A 33-year-old woman presented with a rare intracranial pial arteriovenous fistula manifesting as monoparesis and hypesthesia of the right lower extremity. Computed tomography demonstrated an approximately 10-mm diameter subcortical hematoma in the left postcentral gyrus. Two months after suffering the ictus, angiography demonstrated a pial arteriovenous fistula in the late arterial phase fed by the left paracentral artery and drained into the left precentral vein. No nidus or dural arteriovenous fistula was detected. Left parietal craniotomy was performed and the pial arteriovenous fistula was extirpated by electrocoagulation. Intraoperative angiography demonstrated disappearance of the fistula. She experienced no postoperative neurological deterioration, but hypesthesia of the right leg persisted.
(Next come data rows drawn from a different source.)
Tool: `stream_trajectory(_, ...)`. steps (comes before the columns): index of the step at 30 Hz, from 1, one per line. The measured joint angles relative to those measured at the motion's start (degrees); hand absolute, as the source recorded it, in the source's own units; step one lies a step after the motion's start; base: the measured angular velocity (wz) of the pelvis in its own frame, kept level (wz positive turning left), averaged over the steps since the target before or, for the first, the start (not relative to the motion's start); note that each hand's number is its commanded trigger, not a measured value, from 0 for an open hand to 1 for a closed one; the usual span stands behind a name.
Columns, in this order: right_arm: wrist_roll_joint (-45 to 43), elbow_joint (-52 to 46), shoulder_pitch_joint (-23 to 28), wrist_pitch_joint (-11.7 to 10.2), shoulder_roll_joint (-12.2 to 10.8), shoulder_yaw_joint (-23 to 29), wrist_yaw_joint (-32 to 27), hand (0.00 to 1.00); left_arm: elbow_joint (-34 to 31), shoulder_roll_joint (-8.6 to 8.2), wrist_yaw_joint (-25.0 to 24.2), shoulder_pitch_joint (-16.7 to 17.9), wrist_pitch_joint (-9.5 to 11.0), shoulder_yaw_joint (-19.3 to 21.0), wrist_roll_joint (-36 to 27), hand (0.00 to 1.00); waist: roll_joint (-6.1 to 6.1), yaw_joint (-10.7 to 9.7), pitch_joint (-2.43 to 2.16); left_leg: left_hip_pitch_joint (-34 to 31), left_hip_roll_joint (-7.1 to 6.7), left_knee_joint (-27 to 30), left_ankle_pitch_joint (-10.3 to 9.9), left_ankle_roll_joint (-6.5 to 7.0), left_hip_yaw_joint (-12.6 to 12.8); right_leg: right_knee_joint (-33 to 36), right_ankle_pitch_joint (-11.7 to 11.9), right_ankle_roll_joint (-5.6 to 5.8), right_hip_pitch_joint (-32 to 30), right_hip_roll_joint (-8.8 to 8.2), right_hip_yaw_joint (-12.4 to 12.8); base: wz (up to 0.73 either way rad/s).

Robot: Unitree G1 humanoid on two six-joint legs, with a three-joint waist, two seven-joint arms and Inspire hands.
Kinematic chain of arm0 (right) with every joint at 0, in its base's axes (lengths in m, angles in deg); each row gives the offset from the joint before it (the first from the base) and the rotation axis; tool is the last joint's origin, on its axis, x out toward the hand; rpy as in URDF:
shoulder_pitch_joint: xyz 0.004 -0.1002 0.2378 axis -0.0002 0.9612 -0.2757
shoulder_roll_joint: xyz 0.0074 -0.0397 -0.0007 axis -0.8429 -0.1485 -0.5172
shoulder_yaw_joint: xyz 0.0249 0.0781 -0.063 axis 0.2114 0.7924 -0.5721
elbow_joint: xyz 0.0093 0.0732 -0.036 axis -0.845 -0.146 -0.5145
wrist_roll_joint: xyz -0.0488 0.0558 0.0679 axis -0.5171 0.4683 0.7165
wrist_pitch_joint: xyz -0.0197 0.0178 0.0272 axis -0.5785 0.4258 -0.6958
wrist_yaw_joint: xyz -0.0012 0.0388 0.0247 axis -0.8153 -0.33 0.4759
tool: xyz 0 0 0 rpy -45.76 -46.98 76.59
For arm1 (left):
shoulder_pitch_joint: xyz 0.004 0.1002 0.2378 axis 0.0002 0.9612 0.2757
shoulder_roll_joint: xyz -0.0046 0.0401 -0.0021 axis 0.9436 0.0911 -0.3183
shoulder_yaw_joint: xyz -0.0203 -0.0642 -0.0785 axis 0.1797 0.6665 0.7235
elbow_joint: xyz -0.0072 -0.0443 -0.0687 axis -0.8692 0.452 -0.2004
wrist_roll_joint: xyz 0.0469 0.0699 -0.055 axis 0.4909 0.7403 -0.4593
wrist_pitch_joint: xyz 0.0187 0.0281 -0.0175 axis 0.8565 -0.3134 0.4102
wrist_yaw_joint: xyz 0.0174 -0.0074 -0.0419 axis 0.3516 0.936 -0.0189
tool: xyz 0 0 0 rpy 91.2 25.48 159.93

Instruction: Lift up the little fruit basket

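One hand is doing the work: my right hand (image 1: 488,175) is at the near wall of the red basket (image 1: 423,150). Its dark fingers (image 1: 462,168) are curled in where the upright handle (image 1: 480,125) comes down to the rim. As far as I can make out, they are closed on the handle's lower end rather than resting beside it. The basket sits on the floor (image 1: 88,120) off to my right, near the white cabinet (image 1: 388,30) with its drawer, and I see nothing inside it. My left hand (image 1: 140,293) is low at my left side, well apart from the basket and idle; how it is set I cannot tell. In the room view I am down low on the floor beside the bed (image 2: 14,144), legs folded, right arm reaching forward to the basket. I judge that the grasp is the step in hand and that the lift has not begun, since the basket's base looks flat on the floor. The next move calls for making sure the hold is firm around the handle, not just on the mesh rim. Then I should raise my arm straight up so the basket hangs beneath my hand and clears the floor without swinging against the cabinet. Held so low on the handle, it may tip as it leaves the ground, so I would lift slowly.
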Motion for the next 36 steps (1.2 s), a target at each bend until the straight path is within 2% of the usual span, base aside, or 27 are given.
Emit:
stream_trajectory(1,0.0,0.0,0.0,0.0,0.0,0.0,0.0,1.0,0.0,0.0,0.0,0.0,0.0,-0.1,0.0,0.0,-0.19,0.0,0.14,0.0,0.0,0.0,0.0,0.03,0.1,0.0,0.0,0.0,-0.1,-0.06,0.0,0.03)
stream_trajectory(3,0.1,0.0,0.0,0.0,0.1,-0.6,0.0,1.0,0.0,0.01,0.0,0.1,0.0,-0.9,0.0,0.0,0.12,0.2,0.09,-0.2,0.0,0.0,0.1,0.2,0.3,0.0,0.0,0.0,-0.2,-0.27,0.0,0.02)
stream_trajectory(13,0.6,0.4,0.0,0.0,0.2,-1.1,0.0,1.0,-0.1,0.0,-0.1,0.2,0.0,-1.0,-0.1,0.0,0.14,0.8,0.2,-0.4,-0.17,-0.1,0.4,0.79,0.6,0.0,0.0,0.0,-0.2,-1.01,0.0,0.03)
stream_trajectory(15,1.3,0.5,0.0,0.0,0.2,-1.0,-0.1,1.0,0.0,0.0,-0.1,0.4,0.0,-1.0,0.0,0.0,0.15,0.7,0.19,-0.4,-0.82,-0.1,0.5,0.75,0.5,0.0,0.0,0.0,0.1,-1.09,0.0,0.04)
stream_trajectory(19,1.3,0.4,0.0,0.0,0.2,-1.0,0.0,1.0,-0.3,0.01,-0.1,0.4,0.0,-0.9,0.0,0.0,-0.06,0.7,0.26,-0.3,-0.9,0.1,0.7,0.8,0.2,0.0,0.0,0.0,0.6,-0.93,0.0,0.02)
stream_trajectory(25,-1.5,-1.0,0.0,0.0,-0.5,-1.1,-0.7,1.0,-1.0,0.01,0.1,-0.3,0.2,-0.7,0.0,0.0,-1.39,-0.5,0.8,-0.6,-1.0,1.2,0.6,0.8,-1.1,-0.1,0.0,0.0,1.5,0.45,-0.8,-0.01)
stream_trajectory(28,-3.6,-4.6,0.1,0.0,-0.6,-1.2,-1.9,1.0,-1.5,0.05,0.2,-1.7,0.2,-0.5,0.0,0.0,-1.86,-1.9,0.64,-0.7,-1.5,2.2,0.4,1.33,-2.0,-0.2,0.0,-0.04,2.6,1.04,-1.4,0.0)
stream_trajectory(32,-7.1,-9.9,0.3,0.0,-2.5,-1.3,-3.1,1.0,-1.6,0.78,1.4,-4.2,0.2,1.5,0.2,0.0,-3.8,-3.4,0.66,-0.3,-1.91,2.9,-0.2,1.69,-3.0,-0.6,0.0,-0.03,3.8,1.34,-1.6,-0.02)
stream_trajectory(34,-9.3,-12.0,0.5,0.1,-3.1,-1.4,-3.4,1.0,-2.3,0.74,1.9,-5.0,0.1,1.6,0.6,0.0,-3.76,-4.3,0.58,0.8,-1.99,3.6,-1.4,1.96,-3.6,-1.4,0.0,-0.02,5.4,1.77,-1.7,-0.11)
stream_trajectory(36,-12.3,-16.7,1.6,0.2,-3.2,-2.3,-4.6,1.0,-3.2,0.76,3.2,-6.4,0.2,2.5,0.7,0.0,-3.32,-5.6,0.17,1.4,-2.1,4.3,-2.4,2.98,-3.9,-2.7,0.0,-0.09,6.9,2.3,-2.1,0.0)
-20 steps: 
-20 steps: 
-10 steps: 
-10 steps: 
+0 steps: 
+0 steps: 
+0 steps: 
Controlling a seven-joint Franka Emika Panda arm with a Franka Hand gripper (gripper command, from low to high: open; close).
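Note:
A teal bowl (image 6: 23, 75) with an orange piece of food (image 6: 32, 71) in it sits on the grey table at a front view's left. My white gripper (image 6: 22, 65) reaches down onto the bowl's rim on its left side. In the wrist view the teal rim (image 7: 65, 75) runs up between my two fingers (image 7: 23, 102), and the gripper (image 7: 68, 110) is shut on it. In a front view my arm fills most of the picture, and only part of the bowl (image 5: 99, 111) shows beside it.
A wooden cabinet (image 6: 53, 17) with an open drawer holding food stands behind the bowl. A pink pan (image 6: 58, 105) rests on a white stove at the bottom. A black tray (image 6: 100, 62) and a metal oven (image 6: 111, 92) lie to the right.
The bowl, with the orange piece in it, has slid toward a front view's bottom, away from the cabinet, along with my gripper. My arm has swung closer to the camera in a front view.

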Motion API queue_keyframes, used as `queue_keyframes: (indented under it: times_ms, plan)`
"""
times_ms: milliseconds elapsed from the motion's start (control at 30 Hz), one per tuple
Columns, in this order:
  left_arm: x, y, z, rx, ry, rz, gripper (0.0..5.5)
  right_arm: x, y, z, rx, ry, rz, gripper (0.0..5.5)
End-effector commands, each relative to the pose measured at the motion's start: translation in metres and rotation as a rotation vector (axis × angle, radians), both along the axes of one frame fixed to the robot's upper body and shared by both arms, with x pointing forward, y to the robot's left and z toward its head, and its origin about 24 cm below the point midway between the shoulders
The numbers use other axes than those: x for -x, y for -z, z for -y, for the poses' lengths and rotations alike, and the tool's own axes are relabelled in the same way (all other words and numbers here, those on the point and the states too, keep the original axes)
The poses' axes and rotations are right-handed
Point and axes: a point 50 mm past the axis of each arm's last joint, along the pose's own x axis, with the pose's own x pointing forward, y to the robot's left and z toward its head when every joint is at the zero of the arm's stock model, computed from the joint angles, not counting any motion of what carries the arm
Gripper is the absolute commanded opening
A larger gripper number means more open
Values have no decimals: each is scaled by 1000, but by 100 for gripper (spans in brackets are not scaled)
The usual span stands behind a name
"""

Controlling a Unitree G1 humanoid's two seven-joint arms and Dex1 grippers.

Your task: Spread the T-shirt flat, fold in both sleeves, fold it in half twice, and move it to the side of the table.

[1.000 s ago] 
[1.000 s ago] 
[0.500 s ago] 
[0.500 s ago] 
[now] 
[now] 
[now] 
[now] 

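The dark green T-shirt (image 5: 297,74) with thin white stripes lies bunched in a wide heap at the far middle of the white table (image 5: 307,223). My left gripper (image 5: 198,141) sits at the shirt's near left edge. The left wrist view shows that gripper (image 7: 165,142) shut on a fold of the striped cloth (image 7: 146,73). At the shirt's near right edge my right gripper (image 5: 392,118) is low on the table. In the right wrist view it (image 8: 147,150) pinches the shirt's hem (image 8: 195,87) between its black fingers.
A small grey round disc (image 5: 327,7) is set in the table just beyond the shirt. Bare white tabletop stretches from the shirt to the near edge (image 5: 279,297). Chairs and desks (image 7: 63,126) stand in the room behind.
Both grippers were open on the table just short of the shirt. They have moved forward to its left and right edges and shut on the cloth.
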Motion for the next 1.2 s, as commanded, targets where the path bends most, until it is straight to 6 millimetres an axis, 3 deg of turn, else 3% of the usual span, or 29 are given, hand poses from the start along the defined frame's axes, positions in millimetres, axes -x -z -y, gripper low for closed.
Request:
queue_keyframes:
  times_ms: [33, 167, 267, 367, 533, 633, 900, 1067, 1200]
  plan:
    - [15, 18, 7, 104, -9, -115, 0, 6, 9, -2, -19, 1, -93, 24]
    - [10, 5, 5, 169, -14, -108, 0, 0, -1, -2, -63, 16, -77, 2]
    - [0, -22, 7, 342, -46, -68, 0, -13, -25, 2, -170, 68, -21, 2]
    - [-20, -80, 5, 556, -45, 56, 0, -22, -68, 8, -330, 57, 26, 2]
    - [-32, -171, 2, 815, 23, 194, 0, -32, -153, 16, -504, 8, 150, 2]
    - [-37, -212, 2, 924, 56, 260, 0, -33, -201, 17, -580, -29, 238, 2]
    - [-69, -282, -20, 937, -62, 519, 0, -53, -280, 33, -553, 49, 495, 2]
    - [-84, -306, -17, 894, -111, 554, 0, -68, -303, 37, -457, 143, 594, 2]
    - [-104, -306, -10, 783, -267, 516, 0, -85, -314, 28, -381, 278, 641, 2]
Obliteration of the pial arteriovenous fistula was reconfirmed by postoperative angiography. She suffered no rebleeding episodes during the 36-month follow-up period. Pial arteriovenous fistula causing mild symptoms should be treated by flow disconnection because the direct arteriovenous shunt and attendant high blood flow usually results in huge venous varices. To determine whether direct surgery or endovascular treatment is appropriate, the position and shape of the lesion must be known.